Complex Galois Representations are Finite
Solution 1:
I didn't read through the details of your argument, but the structure is correct, and is the standard one. The point is that, among locally compact groups, there are two extremes: Lie groups, which have no small subgroups, i.e. sufficiently small neighbourhoods of $1$ contain no non-trivial subgroup; and profinite groups, in which every neighbourhood of the identity contains an open subgroup. As you observed in your argument, any continuous homomorphism between a profinite group and a Lie group then necessarily has finite image, because of their incompatible nature: "no small subgroups" vs. "arbitrarily small subgroups".
This type of consideration (whether or not a given group admits arbitrarily small non-trivial subgroups or not) is a standard one in the theory of locally compact groups.
Solution 2:
Here is an alternative proof (here $G$ is an arbitrary profinite group):
Since $\rho: G\rightarrow GL_n(\mathbb{C})$ is continuous, its kernel is closed, so by factoring through the quotient we may assume $\rho$ is injective. Now any continuous injective map from a compact space to a Hausdorff space is a homeomorphism onto its image, and the image is closed in the ambient space. Thus, $G$ is topologically isomorphic to $\rho(G)$, which is a closed subgroup of a Lie group, hence is a Lie subgroup. Then we are done since any profinite Lie group must be finite.
Solution 3:
I don't think there is an easier proof. It is probably stated as obvious because it is very well-known, and thus considered standard.

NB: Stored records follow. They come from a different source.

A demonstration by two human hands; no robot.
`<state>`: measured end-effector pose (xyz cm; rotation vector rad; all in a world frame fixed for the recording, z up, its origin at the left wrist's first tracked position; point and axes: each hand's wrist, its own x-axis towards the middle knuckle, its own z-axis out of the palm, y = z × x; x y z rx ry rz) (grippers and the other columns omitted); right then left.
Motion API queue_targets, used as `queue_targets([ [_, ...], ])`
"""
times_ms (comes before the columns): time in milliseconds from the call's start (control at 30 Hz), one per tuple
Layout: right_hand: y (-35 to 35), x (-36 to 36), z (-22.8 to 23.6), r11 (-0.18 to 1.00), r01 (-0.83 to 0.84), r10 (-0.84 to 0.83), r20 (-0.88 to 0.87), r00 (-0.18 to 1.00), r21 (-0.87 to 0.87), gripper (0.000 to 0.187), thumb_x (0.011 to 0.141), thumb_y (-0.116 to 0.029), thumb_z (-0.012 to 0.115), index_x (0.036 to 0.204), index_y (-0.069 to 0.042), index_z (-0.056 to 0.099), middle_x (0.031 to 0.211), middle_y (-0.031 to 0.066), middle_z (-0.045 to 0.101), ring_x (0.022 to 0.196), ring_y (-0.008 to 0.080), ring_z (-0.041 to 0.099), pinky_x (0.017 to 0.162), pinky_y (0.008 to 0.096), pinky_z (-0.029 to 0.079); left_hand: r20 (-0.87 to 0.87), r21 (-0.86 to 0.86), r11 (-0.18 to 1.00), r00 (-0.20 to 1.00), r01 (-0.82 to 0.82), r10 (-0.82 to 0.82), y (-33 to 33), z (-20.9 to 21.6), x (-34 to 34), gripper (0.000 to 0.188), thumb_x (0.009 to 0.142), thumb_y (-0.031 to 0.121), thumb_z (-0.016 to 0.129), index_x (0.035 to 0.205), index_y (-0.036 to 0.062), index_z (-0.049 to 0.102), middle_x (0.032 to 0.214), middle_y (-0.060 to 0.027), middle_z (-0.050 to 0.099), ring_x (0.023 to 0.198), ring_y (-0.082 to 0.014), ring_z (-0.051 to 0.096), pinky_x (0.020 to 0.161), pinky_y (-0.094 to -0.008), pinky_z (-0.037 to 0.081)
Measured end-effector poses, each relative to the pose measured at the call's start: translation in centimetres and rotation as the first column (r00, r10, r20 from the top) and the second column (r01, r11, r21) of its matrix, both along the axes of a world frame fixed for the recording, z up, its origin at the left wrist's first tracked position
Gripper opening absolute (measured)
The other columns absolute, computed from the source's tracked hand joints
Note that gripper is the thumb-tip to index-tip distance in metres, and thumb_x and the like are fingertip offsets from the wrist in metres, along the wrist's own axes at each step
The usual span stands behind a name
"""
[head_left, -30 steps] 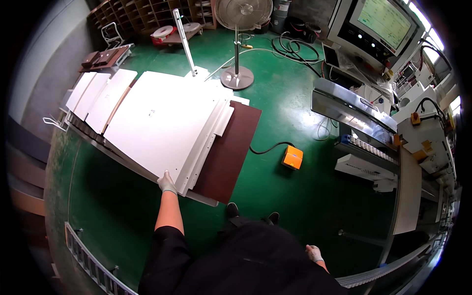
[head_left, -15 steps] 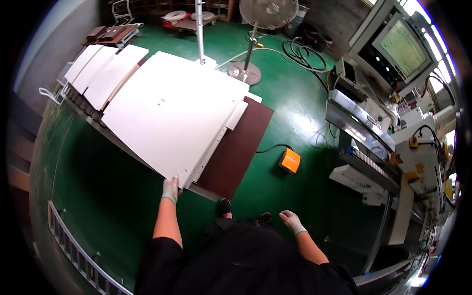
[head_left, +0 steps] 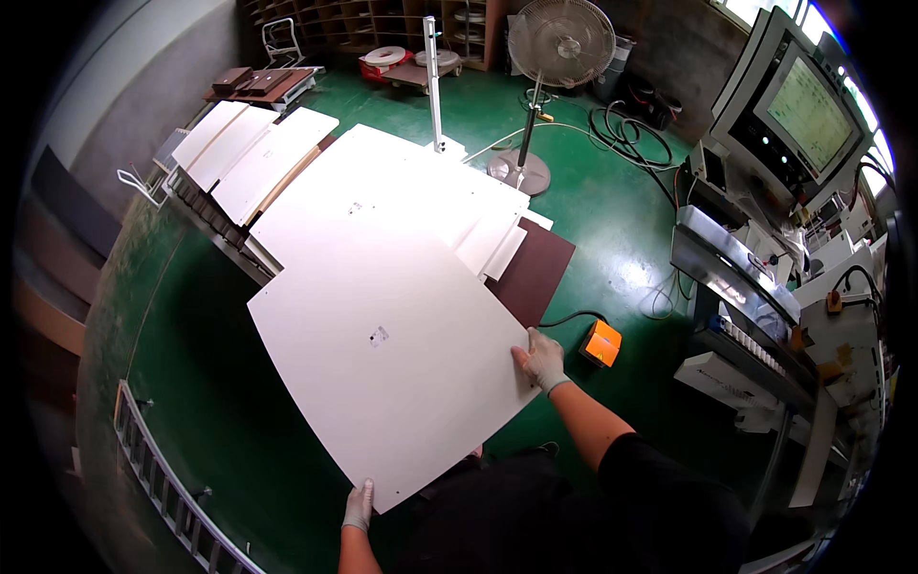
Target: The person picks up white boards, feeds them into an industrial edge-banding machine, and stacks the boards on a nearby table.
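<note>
From the head camera, here's the white panel (head_left: 387,407), out in front of the dark-clothed body, its broad face up, a small label near its middle. The left hand (head_left: 359,505) is clamped on the near left corner, thumb on top. Over to the right hand (head_left: 542,362), and it's gripping the right-hand corner, thumb on the upper face, the fingers beneath partly hidden! The panel's far end overlaps the stack of white boards (head_left: 411,182) in this view; whether they touch, I can't tell. A brown board (head_left: 535,268) juts from under that stack, and just right of it an orange box (head_left: 601,342) sits on the green floor (head_left: 225,354). Beyond the stack stands a fan (head_left: 564,46), and up at the right, a lit screen (head_left: 808,110) on a machine.
</note>
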<state>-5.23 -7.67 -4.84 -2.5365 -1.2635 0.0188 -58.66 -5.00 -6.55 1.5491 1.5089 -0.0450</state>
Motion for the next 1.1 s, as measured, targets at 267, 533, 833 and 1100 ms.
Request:
queue_targets([
  [267,-0.7,1.8,-0.9,0.960,0.041,-0.214,-0.633,0.744,-0.276,0.086,0.077,-0.073,0.057,0.114,0.005,0.061,0.111,0.0237,0.065,0.102,0.0351,0.064,0.092,0.0392,0.048,0.010,-0.212,0.955,0.977,-0.207,0.214,1.4,-1.2,-4.9,0.086,0.092,0.068,0.039,0.118,-0.0126,0.057,0.111,-0.0237,0.064,0.103,-0.0324,0.063,0.090,-0.0412,0.049],
  [533,-11.0,3.1,4.3,0.907,0.404,-0.260,-0.916,0.305,-0.123,0.070,0.077,-0.055,0.072,0.112,0.006,0.064,0.102,0.0171,0.069,0.090,0.0256,0.068,0.080,0.0335,0.052,0.468,-0.164,0.841,0.710,-0.515,0.526,7.9,1.8,7.7,0.064,0.101,0.048,0.034,0.123,-0.0093,0.053,0.116,-0.0157,0.062,0.102,-0.0250,0.063,0.087,-0.0339,0.052],
  [833,-27.0,1.7,17.8,0.731,0.681,-0.386,-0.846,0.368,-0.037,0.057,0.080,-0.055,0.068,0.089,0.001,0.066,0.079,0.0094,0.066,0.076,0.0192,0.065,0.071,0.0328,0.050,0.506,0.104,0.976,0.855,-0.190,0.112,8.0,-0.5,19.7,0.062,0.102,0.046,0.035,0.108,-0.0104,0.061,0.097,-0.0135,0.067,0.084,-0.0219,0.064,0.074,-0.0330,0.054],
  [1100,-39.0,-3.7,12.6,0.447,0.894,-0.561,-0.779,0.282,0.001,0.056,0.076,-0.057,0.071,0.069,-0.002,0.060,0.066,0.0056,0.057,0.061,0.0137,0.051,0.058,0.0325,0.044,0.447,0.330,0.908,0.805,0.256,-0.390,9.5,4.4,27.7,0.057,0.103,0.045,0.037,0.088,-0.0048,0.059,0.075,-0.0053,0.058,0.069,-0.0137,0.053,0.065,-0.0298,0.049],
])
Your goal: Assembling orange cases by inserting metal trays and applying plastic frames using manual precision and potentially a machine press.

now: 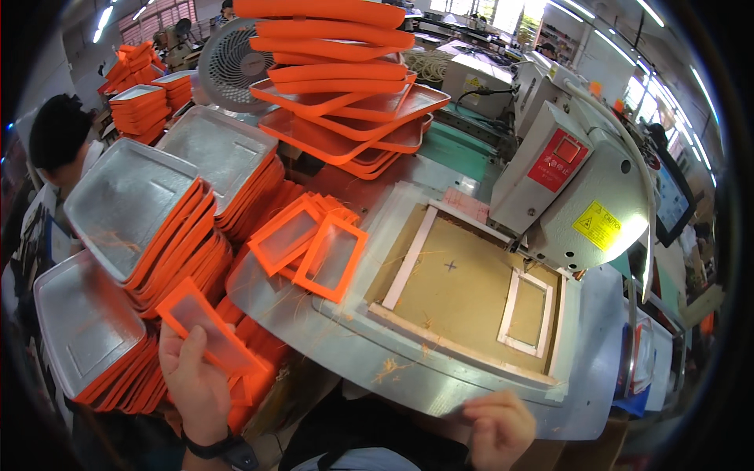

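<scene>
My left hand (192, 377) grips an orange-edged frame with a see-through window (210, 328), thumb on its face, above a pile of similar orange pieces. Loosely curled, my right hand (503, 430) is at the front edge of the metal machine table (440, 396); whether anything is between its fingers is hidden. Several more window frames (334, 259) lie overlapping on the table's left side. To their right sits a tan fixture plate (448, 294) with white strips and a small white rectangular frame (525, 312), under the sewing machine head (581, 180).
Stacks of orange-edged silvery panels (133, 204) stand at the left. A tall pile of orange trays or covers (338, 94) rises behind the table, beside a fan (236, 63). Loose orange threads (393, 369) lie on the table. A person (59, 141) is at far left; a screen (671, 196) hangs right.
</scene>
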Available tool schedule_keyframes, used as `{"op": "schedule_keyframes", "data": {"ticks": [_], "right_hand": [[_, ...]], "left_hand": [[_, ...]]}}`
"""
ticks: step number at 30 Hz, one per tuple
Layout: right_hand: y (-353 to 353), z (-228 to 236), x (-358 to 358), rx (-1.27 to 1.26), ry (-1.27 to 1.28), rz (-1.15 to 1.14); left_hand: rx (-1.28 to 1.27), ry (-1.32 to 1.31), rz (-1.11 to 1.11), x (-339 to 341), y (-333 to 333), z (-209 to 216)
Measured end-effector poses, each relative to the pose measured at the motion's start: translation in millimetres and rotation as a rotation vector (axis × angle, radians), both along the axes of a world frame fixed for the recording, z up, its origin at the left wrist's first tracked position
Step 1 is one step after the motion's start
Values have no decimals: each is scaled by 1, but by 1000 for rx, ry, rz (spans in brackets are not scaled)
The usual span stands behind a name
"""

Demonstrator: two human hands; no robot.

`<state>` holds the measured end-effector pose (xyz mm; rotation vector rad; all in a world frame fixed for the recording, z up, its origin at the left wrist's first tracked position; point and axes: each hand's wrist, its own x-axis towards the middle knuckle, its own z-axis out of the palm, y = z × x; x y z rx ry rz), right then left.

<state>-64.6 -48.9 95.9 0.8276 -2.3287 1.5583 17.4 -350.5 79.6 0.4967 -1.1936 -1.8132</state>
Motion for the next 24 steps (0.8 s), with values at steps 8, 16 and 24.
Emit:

The proof of Lemma 1 is not complete: why does $m^n$ escape the neighbourhood? (the exponential map is not globally injective). You can show that if $m^n, n \in \mathbb{Z}$ is bounded, then $m$ is diagonalisable, and its eigenvalues have modulus one. From there you just have to treat the case $d=1$.
Concerning your second question, you just showed that if $\rho$ is continuous for the usual topology, it is continuous for the discrete topology, so $\rho^{-1}\left( \{1\} \right)$ is open. Note that it is harder to directly prove that $\rho^{-1}\left( \{1\} \right)$ is open than to prove the continuity for the standard continuity, so "suffices" is a bit of a lie here.